- Problem requirements
Only those lines running from the start of the listing below through the line that holds "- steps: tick" are to be written out, exactly and in full.
——————
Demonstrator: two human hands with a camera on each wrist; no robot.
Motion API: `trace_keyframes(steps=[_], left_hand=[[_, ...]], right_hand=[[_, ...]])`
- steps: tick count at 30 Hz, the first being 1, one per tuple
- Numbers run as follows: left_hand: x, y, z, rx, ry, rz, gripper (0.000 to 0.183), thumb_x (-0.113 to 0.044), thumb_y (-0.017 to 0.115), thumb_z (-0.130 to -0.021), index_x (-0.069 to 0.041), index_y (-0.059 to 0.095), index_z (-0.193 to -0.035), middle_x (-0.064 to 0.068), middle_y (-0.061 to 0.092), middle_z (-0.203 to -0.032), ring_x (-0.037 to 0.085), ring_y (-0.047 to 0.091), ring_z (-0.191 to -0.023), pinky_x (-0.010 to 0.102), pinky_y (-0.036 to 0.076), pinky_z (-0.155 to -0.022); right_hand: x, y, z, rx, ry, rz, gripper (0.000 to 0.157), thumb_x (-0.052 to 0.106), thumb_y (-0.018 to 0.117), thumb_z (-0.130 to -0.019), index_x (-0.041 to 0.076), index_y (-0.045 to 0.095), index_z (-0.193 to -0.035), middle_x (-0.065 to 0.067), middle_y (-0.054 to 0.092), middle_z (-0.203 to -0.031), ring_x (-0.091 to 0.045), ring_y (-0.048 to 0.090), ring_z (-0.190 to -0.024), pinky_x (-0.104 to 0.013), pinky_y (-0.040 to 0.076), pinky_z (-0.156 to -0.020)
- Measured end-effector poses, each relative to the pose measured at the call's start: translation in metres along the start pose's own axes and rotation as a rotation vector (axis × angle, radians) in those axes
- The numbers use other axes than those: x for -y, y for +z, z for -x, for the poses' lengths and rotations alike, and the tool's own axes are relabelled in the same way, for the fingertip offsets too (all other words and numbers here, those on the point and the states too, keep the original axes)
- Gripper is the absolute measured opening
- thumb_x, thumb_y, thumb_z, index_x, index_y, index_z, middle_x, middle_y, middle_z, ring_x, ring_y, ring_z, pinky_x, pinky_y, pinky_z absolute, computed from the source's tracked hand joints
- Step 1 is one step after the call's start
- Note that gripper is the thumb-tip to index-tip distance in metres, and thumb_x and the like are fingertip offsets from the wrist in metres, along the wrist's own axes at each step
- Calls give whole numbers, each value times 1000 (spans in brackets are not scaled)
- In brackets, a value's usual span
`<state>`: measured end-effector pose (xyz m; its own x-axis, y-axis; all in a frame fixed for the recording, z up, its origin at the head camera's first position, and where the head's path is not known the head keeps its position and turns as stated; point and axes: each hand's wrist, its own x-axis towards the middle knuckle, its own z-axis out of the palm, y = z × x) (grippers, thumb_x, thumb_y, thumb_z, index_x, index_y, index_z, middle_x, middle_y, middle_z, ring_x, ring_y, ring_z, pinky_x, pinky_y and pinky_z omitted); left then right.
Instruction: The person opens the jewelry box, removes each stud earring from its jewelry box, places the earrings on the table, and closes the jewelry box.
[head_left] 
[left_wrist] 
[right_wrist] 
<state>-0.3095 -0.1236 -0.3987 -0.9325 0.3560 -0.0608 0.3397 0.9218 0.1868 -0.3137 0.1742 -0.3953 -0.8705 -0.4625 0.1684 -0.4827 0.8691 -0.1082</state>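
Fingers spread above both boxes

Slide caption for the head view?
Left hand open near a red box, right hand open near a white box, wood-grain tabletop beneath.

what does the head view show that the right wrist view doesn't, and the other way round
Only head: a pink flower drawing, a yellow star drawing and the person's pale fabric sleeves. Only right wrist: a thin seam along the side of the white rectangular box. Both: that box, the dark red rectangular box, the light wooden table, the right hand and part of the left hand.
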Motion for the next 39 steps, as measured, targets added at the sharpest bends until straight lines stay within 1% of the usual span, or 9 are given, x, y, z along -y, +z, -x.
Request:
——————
- Result of this task
Demonstrator: two human hands with a camera on each wrist; no robot.
Motion API: `trace_keyframes(steps=[_], left_hand=[[_, ...]], right_hand=[[_, ...]])`
- steps: tick count at 30 Hz, the first being 1, one per tuple

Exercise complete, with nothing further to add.